■ Source material ■
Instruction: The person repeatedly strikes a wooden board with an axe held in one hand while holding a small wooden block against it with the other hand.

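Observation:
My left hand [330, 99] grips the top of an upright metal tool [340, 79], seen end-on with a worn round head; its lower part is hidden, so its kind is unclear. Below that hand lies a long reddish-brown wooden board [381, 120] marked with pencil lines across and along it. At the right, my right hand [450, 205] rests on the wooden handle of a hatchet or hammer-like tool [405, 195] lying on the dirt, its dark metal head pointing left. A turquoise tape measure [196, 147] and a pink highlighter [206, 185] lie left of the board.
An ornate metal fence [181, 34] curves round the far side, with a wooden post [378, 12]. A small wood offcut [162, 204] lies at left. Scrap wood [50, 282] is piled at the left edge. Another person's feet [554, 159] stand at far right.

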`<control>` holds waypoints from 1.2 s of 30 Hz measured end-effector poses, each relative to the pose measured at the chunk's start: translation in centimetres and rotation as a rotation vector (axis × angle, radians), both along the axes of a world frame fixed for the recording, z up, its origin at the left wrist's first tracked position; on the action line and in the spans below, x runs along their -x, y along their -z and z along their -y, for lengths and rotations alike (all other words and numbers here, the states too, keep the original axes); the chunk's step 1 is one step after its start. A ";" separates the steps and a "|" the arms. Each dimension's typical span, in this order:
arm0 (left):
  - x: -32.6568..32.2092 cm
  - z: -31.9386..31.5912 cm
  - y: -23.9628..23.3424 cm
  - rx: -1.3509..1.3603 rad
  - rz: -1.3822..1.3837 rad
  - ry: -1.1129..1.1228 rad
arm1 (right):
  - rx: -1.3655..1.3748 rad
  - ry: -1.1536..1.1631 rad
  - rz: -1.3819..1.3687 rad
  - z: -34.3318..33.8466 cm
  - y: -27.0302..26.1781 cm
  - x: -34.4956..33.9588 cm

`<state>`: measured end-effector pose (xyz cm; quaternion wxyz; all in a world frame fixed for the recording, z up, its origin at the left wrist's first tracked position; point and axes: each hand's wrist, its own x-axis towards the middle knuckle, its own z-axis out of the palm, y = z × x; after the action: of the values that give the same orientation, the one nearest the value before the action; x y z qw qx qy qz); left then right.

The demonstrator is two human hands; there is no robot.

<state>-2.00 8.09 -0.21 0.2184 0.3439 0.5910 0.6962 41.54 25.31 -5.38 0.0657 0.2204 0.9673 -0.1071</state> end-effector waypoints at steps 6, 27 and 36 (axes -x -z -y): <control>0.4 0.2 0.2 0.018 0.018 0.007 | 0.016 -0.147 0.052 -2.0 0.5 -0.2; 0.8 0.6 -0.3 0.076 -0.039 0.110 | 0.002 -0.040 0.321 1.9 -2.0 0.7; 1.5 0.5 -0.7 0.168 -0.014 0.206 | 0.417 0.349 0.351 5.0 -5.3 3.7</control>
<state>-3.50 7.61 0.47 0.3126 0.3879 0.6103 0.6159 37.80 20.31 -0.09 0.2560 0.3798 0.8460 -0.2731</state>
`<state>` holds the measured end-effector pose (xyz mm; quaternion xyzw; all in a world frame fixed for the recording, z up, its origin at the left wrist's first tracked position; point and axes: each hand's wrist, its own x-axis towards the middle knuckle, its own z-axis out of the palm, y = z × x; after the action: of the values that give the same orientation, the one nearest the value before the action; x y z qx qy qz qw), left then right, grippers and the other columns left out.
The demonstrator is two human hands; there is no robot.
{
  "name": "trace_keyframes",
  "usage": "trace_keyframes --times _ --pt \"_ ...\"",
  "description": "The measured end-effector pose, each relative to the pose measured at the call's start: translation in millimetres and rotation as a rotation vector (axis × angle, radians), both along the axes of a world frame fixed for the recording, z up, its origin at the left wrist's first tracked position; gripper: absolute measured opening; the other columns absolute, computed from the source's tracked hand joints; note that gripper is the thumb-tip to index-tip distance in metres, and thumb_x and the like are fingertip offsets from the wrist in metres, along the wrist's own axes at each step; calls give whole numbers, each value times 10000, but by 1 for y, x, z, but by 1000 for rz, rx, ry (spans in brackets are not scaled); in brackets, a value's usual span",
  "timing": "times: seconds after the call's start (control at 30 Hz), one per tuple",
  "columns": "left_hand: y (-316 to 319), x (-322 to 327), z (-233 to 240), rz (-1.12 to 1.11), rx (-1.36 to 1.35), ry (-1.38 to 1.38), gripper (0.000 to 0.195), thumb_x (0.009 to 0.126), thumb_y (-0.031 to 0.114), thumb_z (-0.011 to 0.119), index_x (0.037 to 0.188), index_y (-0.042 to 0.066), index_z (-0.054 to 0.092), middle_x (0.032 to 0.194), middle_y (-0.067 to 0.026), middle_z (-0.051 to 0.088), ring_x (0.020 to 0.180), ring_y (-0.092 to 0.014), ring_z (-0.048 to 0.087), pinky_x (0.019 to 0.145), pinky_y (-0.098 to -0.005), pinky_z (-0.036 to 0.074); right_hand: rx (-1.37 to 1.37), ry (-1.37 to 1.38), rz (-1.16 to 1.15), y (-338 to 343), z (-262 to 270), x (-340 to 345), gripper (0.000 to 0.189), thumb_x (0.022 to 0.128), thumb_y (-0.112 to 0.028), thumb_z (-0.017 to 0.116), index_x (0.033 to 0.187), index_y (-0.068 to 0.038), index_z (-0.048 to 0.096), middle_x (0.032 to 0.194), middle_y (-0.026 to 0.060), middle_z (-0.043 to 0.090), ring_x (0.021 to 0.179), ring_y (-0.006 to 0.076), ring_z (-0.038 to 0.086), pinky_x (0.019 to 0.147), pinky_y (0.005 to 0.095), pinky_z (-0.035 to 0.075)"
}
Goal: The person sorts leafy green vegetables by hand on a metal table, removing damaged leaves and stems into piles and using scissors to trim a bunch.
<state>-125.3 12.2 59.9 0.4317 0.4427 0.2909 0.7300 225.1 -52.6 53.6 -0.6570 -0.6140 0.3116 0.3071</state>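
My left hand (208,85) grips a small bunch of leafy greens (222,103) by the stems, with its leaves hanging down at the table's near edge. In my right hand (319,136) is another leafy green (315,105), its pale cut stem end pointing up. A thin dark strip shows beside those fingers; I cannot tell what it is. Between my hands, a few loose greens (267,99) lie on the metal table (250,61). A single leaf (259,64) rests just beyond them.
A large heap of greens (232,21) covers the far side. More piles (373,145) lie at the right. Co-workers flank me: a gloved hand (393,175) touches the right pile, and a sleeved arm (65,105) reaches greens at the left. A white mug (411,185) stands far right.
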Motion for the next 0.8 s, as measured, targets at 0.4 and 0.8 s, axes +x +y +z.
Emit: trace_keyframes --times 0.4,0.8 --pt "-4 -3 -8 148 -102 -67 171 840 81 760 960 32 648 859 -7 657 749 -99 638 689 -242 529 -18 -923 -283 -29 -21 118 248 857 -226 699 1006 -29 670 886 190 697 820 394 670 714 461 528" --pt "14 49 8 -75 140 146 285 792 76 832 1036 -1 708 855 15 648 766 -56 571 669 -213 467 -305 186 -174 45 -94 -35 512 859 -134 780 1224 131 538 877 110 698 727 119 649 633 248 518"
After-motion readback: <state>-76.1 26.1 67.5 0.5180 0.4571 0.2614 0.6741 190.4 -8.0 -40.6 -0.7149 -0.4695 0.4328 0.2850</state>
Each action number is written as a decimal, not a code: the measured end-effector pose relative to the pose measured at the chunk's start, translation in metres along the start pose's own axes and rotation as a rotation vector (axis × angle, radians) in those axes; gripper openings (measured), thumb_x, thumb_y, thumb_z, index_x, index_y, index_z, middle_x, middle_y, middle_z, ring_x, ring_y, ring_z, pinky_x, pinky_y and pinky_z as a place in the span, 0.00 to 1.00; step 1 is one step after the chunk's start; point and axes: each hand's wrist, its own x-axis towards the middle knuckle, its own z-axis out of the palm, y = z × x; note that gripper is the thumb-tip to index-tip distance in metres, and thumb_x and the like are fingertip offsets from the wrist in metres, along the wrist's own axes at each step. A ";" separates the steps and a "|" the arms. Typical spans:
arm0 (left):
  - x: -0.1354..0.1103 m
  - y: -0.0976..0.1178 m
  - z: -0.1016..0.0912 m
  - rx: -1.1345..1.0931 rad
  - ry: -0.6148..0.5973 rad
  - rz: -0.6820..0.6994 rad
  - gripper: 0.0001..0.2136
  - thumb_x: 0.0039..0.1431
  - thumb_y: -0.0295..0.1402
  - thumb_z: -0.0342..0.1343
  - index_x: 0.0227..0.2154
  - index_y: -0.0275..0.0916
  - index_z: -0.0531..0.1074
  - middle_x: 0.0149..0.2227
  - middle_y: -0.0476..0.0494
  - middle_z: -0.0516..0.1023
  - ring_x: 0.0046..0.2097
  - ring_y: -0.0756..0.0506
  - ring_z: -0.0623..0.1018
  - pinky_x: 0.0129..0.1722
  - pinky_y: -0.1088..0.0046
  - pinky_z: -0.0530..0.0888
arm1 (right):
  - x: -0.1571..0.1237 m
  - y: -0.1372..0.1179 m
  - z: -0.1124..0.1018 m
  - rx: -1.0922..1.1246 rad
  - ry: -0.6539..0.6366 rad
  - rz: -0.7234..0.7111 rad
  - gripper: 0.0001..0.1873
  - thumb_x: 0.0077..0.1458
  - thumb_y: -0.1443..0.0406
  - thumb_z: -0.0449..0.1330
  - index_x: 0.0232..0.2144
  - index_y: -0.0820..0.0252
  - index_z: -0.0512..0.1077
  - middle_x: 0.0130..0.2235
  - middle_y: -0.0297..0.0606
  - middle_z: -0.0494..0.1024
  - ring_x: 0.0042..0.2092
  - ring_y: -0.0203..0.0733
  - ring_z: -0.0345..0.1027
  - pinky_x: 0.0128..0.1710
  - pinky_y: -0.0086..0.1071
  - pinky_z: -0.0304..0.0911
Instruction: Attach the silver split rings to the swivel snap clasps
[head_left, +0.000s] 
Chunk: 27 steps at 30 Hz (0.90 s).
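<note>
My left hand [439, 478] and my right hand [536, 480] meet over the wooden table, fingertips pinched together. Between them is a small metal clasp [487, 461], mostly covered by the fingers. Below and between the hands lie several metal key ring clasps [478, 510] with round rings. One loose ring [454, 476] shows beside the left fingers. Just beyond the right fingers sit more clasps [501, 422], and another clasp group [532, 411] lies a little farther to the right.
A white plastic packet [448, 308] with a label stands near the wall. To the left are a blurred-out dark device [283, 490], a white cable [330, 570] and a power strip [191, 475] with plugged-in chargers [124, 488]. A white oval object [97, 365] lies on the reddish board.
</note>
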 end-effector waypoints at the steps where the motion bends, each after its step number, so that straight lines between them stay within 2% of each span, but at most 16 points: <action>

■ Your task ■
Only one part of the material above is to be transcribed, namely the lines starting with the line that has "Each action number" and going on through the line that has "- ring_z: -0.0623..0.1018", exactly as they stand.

■ Completed task ■
Each action number is written as a decimal, not a code: the measured end-effector pose relative to the pose measured at the chunk's start, translation in metres along the start pose's own axes and rotation as a rotation vector (axis × angle, radians) in those axes; gripper openings (measured), thumb_x, thumb_y, thumb_z, index_x, index_y, index_z, middle_x, middle_y, middle_z, ring_x, ring_y, ring_z, pinky_x, pinky_y and pinky_z as a place in the span, 0.00 to 1.00; step 1 is one step after the chunk's start; point and axes: each hand's wrist, its own x-axis towards the middle knuckle, its own z-axis out of the palm, y = z × x; note that gripper is the thumb-tip to index-tip distance in metres, and thumb_x and the like are fingertip offsets from the wrist in metres, along the wrist's own axes at each step. A ";" separates the steps and a "|" the arms. Typical spans:
arm0 (left):
  - x: -0.1354..0.1103 m
  - y: -0.0976..0.1178 m
  - z: -0.1016..0.0912 m
  - rx: -1.1345..1.0931 rad
  - ry: -0.6148..0.5973 rad
  - rz: -0.6820..0.6994 rad
  - gripper: 0.0001..0.2136
  - thumb_x: 0.0039..0.1431
  - thumb_y: -0.0295..0.1402
  - thumb_z: -0.0342..0.1343
  - index_x: 0.0227..0.2154
  - index_y: -0.0275..0.0916
  - index_z: -0.0531..0.1074
  - middle_x: 0.0149..0.2227
  - middle_y: -0.0476..0.0494
  - middle_z: -0.0516..0.1023
  - ring_x: 0.0046..0.2097
  - ring_y: -0.0756..0.0506
  - ring_z: -0.0623..0.1018

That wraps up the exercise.